Right arrow Articles by Sommer, S. C.

The Effects of Problem Structure and Team Diversity on Brainstorming Effectiveness

Stylianos Kavadias, Svenja C. Sommer

College of Management, Georgia Institute of Technology, Atlanta, Georgia 30308
HEC Paris, 78351 Jouy en Josas Cedex, France

stelios{at}gatech.edu
sommers{at}hec.fr

Since Osborn's Applied Imagination book in 1953 (Osborn, A. F. 1953. Applied Imagination: Principles and Procedures of Creative Thinking. Charles Scribner's Sons, New York), the effectiveness of brainstorming has been widely debated. While some researchers and practitioners consider it the standard idea generation and problem-solving method in organizations, part of the social science literature has argued in favor of nominal groups, i.e., the same number of individuals generating solutions in isolation.

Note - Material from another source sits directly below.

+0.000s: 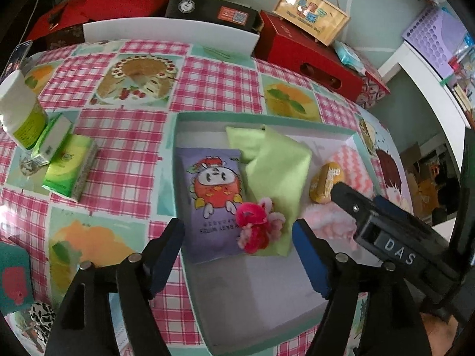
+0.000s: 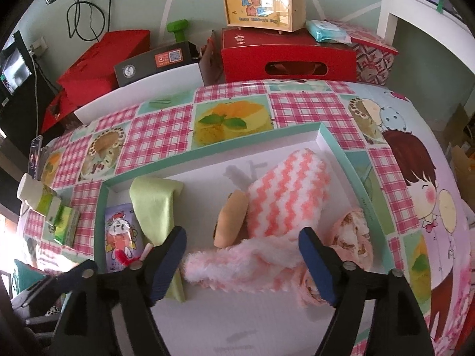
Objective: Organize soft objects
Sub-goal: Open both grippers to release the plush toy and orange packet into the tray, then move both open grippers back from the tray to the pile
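A shallow white tray with a teal rim point(image 1: 261, 117) point(image 2: 207, 151) lies on the table. In it lie a purple wipes pack point(image 1: 212, 201) point(image 2: 120, 237), a green cloth point(image 1: 276, 172) point(image 2: 154, 201), a pink-red pom-pom hair tie point(image 1: 256, 228), a yellow plush point(image 1: 325, 182) point(image 2: 231, 219), a pink zigzag towel point(image 2: 285, 198), a fluffy pink band point(image 2: 237, 267) and a beige-pink scrunchie point(image 2: 353, 237). My left gripper point(image 1: 237, 255) is open above the hair tie. My right gripper point(image 2: 242, 264) is open over the fluffy band; it also shows in the left wrist view point(image 1: 371, 213).
A white bottle point(image 1: 20, 109) and green boxes point(image 1: 69, 169) stand at the table's left. Red boxes point(image 2: 288, 56), a black box point(image 2: 154, 62) and a wooden case point(image 2: 264, 4) line the back. A teal item point(image 1: 13, 279) lies near left.
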`<state>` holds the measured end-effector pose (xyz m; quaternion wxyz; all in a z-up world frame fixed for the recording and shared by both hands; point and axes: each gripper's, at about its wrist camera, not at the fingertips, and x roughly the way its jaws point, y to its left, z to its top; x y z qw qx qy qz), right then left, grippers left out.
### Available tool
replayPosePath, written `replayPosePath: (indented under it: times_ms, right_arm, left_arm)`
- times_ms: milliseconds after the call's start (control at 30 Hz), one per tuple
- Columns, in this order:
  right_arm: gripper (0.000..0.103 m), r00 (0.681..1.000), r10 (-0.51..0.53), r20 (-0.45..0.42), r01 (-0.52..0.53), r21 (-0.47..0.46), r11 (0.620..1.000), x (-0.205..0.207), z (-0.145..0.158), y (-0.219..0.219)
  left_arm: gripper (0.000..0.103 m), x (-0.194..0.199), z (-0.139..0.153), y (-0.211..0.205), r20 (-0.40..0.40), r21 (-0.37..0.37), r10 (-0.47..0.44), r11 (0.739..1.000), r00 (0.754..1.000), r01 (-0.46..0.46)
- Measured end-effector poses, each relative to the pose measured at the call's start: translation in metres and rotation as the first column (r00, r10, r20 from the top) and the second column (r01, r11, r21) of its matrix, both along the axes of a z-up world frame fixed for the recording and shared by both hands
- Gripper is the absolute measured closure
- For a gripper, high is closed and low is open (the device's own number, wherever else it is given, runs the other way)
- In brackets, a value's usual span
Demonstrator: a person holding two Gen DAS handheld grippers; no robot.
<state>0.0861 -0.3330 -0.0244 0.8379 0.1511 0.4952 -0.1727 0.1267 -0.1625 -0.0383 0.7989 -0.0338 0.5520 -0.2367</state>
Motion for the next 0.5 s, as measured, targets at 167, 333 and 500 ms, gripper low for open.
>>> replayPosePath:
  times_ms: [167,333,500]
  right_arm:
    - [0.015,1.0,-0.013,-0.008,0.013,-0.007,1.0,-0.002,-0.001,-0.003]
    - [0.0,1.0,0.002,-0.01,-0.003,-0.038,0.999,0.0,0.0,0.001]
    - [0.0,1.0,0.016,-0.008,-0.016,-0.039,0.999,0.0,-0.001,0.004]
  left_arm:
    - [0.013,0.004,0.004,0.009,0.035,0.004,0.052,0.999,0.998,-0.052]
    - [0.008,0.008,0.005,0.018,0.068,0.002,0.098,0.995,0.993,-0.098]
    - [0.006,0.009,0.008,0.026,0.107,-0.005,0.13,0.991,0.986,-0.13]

In this paper, we revisit this debate, and we explore the implications that the underlying problem structure and the team diversity have on the quality of the best solution as obtained by the different group configurations. We build on the normative search literature of new product development, and we show that no group configuration dominates. Therefore, nominal groups perform better in specialized problems, even when the factors that affect the solution quality exhibit complex interactions (problem complexity). In cross-functional problems, the brainstorming group exploits the competence diversity of its participants to attain better solutions. However, their advantage vanishes for extremely complex problems.

Key Words: brainstorming process; new product development team; ideation; complexity
History: Received: September 21, 2007; accepted: July 29, 2009.